We get out to the 30°c feels like 40°c weather and start to walk. Twenty minutes later, I am soaked and can feel my pasty skin starting to burn, which to be honest doesn't take much. We sit on a bench, where I proceed to not only have swamp butt, but feel like I have just stepped out of the shower. He puts his arm around my shoulders and scoots closer where we proceed to have a stilted awkward convo to try and get to know each, while I am sporting a stunning sweat stache and trying not to be obvious about it while his face is inches from mine.

I turn my head to try and staunch the sweaty mess above my upper lip and catch the drops running down from my temples when he tries to grab my face and go in for the kiss. Nope, nope, nope. The last time someone tried that it was gross, and this was about to be moist in a whole other way, so I push him back, get up and suggest we continue walking. But, stupid me, picked the direction opposite where the car is parked. Thirty minutes later and we're off the trail and in downtown Waterloo. My water is gone, the sun is back, the breeze is dead and my hands are starting to shake and I feel a bit weak. But we're still thirty minutes away from my little car (which is fine by the way and no longer makes obnoxious noises) and salvation, when I spot another Tim's and suggest stopping as I'm not feeling too good. He gets me an ice water while I make a stop at the restroom on wobbly legs. I'm thinking I'll splash some water on my face, pat myself dry with some paper towels, when I get a feeling in my stomach and lurch towards the toilet. I proceed to lose my lunch and all the water I've ingested in the last hour. I turn to the sink and see my sweaty face has turned tomato-like. Great.

I drink my water and we continue on. For another fifteen minutes I drag my feet until I get to the Starbucks on the corner. I feel like I'm on the verge of passing out, mumble some excuse to him about my sister being in town and that she wants to meet me here, and leave him on the corner after a very damp hug. I make my escape to the Starbucks where I call my sister and ask her to drive the twenty minutes to where I am so she can drive me five minutes down the road to pick up my car.

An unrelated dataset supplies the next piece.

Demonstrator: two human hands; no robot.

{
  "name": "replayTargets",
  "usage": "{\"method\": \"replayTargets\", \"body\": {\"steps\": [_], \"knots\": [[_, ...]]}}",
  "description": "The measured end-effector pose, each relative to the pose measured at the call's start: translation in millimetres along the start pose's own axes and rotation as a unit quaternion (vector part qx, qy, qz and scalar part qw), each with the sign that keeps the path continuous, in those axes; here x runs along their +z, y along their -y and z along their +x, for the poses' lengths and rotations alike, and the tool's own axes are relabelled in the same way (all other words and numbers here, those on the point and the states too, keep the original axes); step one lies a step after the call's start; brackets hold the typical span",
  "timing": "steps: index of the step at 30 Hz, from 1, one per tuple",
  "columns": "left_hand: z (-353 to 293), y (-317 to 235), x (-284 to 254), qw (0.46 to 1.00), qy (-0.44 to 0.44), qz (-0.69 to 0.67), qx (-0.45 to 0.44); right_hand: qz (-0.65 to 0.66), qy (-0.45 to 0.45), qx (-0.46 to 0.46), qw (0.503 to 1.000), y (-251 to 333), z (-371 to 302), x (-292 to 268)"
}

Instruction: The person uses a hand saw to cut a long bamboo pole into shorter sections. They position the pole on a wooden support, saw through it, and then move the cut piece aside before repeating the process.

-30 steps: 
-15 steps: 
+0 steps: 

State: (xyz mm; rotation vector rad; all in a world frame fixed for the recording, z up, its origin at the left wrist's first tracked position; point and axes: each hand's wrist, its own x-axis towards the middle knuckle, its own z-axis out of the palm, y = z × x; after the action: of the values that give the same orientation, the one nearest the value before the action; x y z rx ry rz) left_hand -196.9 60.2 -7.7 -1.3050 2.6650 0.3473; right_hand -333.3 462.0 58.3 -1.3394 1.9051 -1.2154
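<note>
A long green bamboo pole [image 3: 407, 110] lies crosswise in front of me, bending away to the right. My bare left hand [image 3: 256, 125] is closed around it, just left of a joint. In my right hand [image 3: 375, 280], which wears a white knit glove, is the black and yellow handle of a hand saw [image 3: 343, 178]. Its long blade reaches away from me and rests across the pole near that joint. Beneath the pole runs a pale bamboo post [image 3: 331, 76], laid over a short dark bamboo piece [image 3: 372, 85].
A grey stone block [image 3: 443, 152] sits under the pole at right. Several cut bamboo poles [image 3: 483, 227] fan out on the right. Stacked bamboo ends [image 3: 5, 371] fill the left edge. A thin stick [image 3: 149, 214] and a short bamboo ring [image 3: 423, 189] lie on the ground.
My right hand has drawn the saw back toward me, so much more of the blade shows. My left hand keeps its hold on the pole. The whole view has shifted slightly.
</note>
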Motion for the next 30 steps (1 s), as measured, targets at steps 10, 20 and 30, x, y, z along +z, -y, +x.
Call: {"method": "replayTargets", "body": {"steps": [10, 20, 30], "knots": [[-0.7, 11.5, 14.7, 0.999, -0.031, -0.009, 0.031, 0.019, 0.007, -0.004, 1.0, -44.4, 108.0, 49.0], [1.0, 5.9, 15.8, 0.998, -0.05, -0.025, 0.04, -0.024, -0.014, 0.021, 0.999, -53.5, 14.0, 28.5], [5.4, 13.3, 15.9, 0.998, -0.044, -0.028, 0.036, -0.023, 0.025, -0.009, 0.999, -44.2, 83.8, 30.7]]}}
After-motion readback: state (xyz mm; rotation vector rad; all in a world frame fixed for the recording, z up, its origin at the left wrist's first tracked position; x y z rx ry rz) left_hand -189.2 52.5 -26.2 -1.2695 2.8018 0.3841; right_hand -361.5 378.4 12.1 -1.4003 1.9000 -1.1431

I grab a drink (pineapple refresher lemonade, so good, #starbucksplug) and make my way to the only available seat, which happens to be back outside on the patio. I stumble and try to pull out the chair but it falls over. I almost tumble into the bushes trying to right it and wait for my saviour to come.


So now I sit, in my lovely air conditioned living room, with my water bottle and a pounding headache. My sister has been given control of my love life, a la Rachel and Monica, and I'm seriously thinking I may have to Weird Science a guy into my life. Or just adopt some more cats - decision is still up in the air.